Kobos Coffee (Part 1) – Helping write PDX coffee history

[Note: This is part one of a two-part article. You can find part two here]

If you were to write a history of the Portland coffee scene, the story would not be complete without a visit to Kobos Coffee. Founded in 1973 by David and Susan Kobos, Kobos Coffee was one of the first companies in the area to roast its own coffee, and has since grown into one of the largest coffee roasters in Portland.

Without knowing any of the company’s history, the first time I went to Kobos, I was surprised to walk into the company’s Vaughn Street café and be surrounded by what looked like the kitchen department at Macy’s. In addition to lots of coffee paraphernalia and an espresso bar, there was lots of brightly-lit and brightly-colored kitchen gadgetry, including dishes, linens and other housewares.

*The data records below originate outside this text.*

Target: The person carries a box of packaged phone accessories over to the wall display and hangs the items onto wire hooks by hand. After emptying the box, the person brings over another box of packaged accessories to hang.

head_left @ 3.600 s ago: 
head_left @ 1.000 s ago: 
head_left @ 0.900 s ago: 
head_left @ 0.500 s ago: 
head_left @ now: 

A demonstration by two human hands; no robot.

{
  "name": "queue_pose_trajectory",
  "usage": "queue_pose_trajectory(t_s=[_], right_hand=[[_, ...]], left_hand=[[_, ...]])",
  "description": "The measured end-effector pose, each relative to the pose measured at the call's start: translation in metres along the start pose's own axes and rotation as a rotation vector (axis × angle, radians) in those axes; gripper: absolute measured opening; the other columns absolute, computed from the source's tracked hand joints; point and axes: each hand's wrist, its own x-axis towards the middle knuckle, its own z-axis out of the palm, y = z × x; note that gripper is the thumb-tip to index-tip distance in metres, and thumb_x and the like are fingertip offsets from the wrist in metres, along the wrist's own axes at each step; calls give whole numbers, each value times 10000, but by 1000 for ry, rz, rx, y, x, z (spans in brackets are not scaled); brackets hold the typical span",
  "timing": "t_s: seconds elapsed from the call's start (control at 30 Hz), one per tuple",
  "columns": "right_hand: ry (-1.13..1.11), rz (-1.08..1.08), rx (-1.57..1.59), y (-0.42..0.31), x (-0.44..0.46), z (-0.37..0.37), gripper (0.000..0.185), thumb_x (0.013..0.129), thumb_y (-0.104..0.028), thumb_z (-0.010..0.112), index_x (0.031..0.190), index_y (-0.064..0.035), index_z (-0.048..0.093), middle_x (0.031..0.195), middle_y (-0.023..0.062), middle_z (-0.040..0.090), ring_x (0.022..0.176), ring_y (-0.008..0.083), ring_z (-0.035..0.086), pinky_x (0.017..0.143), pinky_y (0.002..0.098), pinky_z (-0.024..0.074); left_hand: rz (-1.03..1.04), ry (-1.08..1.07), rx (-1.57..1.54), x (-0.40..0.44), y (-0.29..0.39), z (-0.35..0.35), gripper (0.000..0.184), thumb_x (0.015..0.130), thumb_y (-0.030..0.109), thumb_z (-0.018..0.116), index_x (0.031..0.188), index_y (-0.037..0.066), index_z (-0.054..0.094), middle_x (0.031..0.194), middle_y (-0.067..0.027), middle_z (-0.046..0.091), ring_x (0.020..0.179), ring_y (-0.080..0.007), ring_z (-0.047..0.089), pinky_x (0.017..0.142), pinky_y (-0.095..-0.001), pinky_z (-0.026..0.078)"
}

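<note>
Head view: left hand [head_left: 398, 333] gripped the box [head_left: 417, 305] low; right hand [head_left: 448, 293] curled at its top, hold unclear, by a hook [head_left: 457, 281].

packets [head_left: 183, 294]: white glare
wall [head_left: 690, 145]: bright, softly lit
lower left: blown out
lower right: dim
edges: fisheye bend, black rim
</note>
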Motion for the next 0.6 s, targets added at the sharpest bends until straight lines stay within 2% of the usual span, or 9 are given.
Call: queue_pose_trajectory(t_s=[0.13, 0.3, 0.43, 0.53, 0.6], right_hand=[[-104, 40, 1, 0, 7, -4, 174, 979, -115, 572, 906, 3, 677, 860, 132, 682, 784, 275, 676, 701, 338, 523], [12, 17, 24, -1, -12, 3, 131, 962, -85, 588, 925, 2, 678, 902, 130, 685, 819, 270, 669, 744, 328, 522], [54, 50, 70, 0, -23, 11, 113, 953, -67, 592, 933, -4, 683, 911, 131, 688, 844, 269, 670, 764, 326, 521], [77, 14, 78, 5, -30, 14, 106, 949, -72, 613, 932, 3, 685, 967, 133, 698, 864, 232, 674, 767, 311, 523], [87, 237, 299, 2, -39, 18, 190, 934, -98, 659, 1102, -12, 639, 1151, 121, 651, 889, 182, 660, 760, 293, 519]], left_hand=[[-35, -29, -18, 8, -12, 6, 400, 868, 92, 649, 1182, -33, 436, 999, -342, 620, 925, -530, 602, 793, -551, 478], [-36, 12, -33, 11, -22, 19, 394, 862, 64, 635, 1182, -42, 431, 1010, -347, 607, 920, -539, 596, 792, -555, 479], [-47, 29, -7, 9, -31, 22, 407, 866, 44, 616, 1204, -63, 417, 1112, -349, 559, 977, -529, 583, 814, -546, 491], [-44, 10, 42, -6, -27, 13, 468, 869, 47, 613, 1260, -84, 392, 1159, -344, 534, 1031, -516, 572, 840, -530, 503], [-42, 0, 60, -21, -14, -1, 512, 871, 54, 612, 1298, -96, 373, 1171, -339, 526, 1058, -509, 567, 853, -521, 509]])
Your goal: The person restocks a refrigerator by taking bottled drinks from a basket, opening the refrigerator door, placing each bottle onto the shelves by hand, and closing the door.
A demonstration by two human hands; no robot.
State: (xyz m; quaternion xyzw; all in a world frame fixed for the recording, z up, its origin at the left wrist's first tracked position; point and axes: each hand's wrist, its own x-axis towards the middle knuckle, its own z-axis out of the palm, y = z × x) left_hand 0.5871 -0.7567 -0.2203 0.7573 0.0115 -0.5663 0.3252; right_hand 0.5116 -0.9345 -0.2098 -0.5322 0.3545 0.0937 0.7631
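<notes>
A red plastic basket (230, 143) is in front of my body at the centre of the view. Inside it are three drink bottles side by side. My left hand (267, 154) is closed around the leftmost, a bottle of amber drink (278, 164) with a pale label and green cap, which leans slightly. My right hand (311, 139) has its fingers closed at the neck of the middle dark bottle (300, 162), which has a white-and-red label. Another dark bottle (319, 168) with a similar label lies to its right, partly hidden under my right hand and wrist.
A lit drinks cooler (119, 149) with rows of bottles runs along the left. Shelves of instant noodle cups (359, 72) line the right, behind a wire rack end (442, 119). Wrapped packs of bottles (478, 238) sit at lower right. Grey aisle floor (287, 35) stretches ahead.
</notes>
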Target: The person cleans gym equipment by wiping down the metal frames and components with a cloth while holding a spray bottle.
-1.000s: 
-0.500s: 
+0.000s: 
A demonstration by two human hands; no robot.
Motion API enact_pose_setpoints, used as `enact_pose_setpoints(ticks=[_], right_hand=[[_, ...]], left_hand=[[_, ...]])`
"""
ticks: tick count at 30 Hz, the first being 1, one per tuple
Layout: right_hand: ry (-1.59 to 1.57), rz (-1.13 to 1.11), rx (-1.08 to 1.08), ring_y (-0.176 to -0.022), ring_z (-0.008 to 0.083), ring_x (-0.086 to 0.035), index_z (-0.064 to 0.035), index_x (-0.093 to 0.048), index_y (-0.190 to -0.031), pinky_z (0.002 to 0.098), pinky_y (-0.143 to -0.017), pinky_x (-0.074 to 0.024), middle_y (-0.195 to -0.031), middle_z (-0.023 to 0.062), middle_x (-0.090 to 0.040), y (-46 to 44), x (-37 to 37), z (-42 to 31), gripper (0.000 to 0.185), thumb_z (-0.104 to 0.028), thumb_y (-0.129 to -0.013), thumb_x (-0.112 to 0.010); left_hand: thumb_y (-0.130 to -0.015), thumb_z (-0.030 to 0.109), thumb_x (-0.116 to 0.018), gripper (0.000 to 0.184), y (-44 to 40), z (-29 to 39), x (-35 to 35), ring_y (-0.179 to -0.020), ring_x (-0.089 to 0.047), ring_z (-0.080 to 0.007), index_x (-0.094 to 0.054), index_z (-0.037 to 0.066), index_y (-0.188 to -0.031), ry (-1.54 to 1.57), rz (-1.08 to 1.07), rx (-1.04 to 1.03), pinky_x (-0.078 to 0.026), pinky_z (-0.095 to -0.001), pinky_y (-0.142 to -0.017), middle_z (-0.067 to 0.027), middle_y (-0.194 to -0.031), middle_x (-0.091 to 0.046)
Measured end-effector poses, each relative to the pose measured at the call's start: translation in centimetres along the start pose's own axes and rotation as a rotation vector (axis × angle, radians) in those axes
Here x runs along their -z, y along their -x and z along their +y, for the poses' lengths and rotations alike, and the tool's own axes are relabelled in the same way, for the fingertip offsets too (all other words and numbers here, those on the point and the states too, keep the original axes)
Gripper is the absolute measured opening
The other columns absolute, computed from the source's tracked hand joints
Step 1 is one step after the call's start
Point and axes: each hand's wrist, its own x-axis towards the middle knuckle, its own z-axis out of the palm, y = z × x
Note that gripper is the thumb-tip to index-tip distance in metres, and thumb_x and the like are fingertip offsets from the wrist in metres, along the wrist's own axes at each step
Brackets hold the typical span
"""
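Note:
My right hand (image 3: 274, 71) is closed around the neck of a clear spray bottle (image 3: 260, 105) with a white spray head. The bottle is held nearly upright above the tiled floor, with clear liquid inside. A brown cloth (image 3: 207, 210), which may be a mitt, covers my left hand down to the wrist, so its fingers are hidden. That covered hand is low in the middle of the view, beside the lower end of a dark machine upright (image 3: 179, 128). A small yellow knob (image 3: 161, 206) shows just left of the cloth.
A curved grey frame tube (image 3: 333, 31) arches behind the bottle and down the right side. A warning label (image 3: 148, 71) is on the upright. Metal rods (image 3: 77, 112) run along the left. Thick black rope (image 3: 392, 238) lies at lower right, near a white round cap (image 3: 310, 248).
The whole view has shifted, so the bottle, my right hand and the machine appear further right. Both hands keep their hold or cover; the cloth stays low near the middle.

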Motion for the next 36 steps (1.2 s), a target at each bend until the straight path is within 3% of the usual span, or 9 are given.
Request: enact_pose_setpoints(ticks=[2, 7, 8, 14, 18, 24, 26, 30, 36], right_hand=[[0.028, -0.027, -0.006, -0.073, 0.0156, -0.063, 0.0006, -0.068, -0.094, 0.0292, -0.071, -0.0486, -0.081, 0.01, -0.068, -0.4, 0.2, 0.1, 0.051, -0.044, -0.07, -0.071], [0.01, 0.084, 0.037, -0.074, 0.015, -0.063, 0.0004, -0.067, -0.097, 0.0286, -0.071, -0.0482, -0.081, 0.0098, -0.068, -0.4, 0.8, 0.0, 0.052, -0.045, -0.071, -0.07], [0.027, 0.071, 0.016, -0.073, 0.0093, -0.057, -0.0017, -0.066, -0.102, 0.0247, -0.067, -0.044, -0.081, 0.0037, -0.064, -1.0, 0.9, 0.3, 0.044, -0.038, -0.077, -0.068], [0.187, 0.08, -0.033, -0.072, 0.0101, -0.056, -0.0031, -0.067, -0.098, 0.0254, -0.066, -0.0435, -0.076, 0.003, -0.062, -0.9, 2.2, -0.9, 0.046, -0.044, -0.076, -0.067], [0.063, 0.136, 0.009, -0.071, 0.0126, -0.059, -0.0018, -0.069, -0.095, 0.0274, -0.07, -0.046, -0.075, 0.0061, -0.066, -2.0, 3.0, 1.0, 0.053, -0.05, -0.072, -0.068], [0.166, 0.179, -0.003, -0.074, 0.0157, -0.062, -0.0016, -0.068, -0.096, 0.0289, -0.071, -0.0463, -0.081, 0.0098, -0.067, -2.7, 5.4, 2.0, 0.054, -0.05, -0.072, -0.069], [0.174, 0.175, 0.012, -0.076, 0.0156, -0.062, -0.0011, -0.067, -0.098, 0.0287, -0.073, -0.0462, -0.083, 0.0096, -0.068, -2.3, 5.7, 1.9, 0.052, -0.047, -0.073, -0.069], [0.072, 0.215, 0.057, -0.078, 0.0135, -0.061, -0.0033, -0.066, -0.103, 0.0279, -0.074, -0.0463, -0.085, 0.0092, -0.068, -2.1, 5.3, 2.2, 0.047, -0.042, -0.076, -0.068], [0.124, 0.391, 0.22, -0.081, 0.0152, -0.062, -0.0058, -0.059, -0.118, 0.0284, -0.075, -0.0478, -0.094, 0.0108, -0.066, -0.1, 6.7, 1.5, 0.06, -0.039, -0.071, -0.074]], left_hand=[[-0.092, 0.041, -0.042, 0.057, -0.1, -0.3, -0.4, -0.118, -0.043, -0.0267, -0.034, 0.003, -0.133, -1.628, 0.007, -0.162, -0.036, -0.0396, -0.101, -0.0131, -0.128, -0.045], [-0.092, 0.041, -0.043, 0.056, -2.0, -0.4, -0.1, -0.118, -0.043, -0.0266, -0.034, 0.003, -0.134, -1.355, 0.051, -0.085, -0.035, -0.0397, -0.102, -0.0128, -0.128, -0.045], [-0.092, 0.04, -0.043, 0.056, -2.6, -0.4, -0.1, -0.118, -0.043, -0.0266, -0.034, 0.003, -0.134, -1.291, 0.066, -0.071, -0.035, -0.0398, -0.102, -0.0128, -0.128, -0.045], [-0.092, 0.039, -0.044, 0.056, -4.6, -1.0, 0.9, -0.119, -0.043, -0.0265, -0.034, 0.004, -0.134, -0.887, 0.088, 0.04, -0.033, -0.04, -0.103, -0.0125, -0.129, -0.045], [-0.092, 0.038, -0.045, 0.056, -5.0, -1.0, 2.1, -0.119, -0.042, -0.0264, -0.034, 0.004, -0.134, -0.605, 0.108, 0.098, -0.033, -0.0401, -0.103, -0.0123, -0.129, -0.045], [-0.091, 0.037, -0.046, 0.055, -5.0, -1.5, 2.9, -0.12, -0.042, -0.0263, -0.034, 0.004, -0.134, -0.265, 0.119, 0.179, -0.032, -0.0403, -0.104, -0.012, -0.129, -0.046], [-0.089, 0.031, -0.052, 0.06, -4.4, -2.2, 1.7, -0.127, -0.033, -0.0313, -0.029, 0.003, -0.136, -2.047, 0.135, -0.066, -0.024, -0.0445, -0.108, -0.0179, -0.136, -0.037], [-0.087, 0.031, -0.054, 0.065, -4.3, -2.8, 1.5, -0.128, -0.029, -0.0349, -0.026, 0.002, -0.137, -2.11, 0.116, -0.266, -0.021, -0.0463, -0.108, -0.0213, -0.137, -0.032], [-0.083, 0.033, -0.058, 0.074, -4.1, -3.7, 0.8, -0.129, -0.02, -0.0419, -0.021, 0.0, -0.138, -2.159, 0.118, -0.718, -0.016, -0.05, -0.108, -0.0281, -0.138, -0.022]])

Inside the store at Kobos' Vaughn St. Café

I wanted to find out what the story was, so after “meeting” Kobos’ Kevin Dibble in Twitterspace, we arranged a time to meet and talk about the company’s operations. When I arrived at the store, Kevin, who is also one of Kobos’ roasters, greeted me and took me back to the offices. He introduced me to Brian Dibble, his father and co-owner of Kobos. Together, they led me through the roasting plant and told me about the company’s operations.

Our first stop on the tour was the coffee warehouse. It was spacious, with pallets piled up with large burlap sacks full of green coffee beans. Brian said that there were about twenty different origins and varieties represented in the warehouse. He said that Kobos roasts about 40,000 pounds of coffee each month. That’s a lot of coffee, and it goes to a lot of different places.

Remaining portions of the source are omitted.